Gynecology Division, Department of Medical and Surgical Sciences and Translational Medicine, Sant'Andrea University Hospital, Sapienza University of Rome, Via di Grottarossa 1035, 00189 Rome, Italy; Charité - Universitätsmedizin Berlin, corporate member of Freie Universität Berlin, Humboldt-Universität zu Berlin, and Berlin Institute of Health, Department of Gynaecology, European Competence Center for Ovarian Cancer, Campus Virchow Clinic, 13353 Berlin, Germany; Laboratory of Tumor Immunology and Cell Therapy Unit, Department of Experimental Medicine, Sapienza University of Rome, Viale Regina Elena 324, 00161 Rome, Italy.

Gynecology Division, Department of Medical and Surgical Sciences and Translational Medicine, Sant'Andrea University Hospital, Sapienza University of Rome, Via di Grottarossa 1035, 00189 Rome, Italy.

出版信息

Cancer Treat Rev. 2020 Jul;87:102040. doi: 10.1016/j.ctrv.2020.102040. Epub 2020 May 26.

DOI:10.1016/j.ctrv.2020.102040
PMID:
32485510
Abstract

BACKGROUND

The second decade of 2000s is witnessing a new ovarian cancer (OC) paradigm shift thanks to the results recently obtained by a new class of targeted agents: the Poly(ADP-ribose)polymerase (PARP)-Inhibitors (PARPi). Aim of this meta-analysis is to analyze available results obtained with PARPi, administered alone or in combination with chemo- and/or target-therapies in terms of efficacy and safety for the treatment of recurrent and primary advanced OC.

METHODS

On December 2019, all published phase II/III randomized clinical studies were systematically searched using the terms "[Parp-Inhibitor] AND [ovar*]". Twelve phase II/III randomized controlled trials were identified, with a total number of 5171 patients included.

RESULTS

Results demonstrated that PARPi account for a significant improvement of PFS in both recurrent and primary OC setting, independently from their administration schedule and independently from patients' BRCA mutational status.

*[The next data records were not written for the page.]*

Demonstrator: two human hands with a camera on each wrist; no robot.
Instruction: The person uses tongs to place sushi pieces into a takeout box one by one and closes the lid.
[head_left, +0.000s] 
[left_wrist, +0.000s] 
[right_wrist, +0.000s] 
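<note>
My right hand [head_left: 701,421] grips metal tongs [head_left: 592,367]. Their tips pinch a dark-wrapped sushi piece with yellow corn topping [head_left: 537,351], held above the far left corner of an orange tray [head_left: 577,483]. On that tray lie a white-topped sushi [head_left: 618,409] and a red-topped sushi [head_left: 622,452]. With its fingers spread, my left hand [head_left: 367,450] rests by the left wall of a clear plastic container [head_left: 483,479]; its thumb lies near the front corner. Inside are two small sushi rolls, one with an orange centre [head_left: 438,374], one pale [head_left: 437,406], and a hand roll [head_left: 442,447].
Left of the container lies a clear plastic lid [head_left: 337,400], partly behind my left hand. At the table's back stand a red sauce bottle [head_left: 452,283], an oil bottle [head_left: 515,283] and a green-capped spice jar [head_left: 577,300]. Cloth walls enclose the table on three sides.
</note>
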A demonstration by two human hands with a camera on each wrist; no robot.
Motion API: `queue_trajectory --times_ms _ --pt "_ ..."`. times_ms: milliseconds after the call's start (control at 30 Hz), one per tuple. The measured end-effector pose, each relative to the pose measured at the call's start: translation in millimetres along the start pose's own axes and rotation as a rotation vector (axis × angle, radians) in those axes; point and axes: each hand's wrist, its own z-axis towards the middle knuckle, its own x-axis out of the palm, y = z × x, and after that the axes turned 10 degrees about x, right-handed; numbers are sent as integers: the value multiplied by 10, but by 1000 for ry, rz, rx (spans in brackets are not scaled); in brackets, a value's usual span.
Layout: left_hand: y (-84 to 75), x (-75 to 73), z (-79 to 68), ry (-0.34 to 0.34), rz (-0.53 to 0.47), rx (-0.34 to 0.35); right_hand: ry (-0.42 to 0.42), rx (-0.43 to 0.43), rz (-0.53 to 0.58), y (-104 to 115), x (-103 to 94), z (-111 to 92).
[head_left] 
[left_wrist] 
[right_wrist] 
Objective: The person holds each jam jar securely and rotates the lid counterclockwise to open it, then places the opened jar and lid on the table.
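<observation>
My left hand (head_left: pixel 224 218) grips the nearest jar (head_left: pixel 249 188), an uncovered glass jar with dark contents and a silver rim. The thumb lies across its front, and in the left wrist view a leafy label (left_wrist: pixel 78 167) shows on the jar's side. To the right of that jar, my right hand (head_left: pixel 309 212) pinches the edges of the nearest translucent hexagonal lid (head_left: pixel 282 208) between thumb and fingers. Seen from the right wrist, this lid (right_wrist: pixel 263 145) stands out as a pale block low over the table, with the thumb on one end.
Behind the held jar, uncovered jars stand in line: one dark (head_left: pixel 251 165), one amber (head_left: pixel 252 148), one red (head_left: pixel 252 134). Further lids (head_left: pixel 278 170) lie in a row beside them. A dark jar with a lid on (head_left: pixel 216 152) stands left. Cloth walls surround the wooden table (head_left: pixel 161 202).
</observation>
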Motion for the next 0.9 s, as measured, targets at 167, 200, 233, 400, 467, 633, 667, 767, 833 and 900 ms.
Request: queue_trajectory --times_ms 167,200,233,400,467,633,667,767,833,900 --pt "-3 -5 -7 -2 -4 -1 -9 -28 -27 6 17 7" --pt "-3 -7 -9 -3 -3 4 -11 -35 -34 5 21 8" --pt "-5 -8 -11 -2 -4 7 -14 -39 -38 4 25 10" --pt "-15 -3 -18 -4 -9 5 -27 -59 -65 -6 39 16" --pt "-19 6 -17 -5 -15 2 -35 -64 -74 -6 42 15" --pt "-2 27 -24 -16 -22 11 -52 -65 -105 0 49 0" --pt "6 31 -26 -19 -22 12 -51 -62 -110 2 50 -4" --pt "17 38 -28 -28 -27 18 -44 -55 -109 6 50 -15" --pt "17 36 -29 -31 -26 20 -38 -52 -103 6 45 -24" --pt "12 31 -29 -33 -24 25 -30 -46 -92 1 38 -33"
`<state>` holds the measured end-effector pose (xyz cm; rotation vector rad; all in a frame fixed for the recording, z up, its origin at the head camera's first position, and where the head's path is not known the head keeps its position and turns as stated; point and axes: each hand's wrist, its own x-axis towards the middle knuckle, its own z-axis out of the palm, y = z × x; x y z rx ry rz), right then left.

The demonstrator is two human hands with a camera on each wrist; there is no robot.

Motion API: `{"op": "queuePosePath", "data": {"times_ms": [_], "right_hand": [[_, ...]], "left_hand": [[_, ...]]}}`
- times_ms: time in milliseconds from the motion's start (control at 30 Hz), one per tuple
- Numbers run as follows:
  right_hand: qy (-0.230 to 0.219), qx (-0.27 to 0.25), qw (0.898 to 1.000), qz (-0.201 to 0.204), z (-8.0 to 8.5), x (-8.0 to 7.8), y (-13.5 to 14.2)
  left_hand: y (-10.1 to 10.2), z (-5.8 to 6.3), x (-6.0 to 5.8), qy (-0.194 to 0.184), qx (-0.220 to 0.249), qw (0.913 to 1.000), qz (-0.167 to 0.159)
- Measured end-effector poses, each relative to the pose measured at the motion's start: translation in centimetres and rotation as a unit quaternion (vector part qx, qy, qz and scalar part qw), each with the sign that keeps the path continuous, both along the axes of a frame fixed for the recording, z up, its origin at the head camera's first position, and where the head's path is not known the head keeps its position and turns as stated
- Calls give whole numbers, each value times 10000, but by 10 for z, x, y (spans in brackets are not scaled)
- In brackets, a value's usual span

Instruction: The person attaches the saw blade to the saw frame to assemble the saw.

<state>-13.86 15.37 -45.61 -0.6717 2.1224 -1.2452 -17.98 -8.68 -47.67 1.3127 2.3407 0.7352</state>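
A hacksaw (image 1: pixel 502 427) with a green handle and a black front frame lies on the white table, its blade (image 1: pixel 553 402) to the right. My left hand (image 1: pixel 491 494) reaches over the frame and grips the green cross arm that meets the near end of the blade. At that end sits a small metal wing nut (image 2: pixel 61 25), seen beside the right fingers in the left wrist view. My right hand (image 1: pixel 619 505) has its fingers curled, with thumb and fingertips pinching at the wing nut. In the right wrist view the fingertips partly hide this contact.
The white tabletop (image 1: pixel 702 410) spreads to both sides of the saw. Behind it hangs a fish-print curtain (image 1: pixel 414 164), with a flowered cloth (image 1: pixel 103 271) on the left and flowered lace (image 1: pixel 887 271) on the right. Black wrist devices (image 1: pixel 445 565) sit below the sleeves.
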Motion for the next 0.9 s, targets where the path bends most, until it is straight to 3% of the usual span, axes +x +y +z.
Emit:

Moreover, patients harboring a Homologous Recombination Deficiency (HRD) positive testing primary or recurrent OC progress significantly later after PARPi administration/association. Results also reported that PARPi increase the occurrence of severe (G3-G4) anemia. Furthermore, severe fatigue occurred more frequently among patients subjected to PARPi combined with chemotherapy and to PARPi plus Bevacizumab. Finally, a significant increase in severe high blood pressure occurrence was observed when PARPi was added to antiangiogenetics, compared to PARPi alone but a significant decrease in G3-G4 hypertension occurrence was found in PARPi plus bevacizumab users compared to Bevacizumab alone.

CONCLUSIONS

PARPi are a valid option for the treatment of both primary and relapsed OC patients, with a relative low incidence of severe side effects.

摘要

背景

由于最近一类靶向药物——聚(ADP-核糖)聚合酶(PARP)抑制剂(PARPi)的研究结果,21 世纪 20 年代见证了卵巢癌(OC)的新范式转变。本荟萃分析旨在分析单独或联合化疗和/或靶向治疗使用 PARPi 治疗复发性和原发性晚期 OC 的疗效和安全性。

方法

2019 年 12 月,系统地使用术语“[PARP 抑制剂]和[卵巢]”搜索了所有已发表的 II/III 期随机临床试验。确定了 12 项 II/III 期随机对照试验,共纳入 5171 例患者。

结果

结果表明,PARPi 在复发性和原发性 OC 环境中均显著改善了无进展生存期(PFS),这与给药方案和患者 BRCA 突变状态无关。此外,同源重组缺陷(HRD)阳性检测的原发性或复发性 OC 患者在接受 PARPi 给药/联合治疗后进展明显延迟。结果还报告称,PARPi 增加了严重(G3-G4)贫血的发生。此外,PARPi 联合化疗和 PARPi 联合贝伐珠单抗的患者更容易出现严重疲劳。与单独使用 PARPi 相比,当 PARPi 联合抗血管生成药物时,严重高血压的发生率显著增加,但与单独使用贝伐珠单抗相比,PARPi 联合贝伐珠单抗的患者中严重高血压的发生率显著降低。

结论

PARPi 是治疗原发性和复发性 OC 患者的有效选择,严重不良反应发生率相对较低。